__PROBLEM STATEMENT__:
Lift out each line of the data that holds "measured".

------------------------------

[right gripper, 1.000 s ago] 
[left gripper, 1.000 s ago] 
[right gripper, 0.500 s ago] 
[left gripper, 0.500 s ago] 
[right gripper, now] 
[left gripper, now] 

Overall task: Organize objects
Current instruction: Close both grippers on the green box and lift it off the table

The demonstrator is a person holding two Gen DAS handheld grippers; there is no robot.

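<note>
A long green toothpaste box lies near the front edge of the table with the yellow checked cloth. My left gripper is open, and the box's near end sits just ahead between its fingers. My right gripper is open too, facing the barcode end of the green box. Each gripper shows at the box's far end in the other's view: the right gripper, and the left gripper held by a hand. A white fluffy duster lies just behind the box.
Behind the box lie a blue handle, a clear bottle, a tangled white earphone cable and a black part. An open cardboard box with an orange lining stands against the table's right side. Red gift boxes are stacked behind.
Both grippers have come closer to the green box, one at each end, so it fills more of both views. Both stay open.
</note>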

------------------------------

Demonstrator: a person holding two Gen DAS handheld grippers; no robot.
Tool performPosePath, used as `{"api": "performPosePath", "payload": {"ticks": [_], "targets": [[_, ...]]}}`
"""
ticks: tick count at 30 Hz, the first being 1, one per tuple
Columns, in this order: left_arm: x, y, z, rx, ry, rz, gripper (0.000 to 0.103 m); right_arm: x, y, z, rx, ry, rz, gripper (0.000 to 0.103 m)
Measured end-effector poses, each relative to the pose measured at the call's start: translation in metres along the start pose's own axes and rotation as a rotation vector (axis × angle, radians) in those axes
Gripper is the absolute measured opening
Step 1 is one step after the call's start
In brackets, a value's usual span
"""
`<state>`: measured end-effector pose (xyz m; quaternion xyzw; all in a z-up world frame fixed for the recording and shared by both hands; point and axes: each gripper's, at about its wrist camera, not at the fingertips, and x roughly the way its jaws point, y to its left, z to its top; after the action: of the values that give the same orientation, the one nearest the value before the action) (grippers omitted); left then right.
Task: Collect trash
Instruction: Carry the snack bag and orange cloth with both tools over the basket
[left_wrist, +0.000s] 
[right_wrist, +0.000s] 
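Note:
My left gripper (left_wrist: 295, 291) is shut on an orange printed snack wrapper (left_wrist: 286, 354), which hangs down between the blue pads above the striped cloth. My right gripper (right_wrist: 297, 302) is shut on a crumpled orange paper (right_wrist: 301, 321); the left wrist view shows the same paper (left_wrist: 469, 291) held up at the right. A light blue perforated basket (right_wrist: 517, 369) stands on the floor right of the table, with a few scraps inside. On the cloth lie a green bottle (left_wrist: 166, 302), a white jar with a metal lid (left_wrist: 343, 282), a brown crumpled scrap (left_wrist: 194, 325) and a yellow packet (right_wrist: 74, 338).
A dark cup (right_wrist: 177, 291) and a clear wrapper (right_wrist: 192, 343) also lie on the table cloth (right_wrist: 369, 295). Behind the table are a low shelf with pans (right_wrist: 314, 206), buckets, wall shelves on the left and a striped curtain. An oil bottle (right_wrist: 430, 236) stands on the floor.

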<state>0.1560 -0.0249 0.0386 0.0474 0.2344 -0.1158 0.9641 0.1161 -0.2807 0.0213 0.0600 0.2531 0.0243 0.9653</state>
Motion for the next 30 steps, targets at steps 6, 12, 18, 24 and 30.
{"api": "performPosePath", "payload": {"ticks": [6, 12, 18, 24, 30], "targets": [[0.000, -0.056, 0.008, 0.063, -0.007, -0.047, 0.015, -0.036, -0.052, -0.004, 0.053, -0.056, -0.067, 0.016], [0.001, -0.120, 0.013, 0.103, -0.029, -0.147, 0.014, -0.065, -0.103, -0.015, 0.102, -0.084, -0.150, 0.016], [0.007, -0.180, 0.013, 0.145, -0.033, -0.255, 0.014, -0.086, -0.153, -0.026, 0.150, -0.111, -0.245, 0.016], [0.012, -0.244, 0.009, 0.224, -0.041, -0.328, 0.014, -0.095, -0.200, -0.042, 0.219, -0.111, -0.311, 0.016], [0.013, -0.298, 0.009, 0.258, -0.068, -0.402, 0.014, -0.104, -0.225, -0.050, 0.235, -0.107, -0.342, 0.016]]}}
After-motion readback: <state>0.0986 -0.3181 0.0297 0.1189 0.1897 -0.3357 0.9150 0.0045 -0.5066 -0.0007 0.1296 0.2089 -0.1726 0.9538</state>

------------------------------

__SOLUTION FOR THIS PROBLEM__:
Measured end-effector poses, each relative to the pose measured at the call's start: translation in metres along the start pose's own axes and rotation as a rotation vector (axis × angle, radians) in those axes
Gripper is the absolute measured opening
`<state>`: measured end-effector pose (xyz m; quaternion xyzw; all in a z-up world frame fixed for the recording and shared by both hands; point and axes: each gripper's, at about its wrist camera, not at the fingertips, and x roughly the way its jaws point, y to its left, z to its top; after the action: of the values that give the same orientation, the one nearest the value before the action) (grippers omitted); left then right.

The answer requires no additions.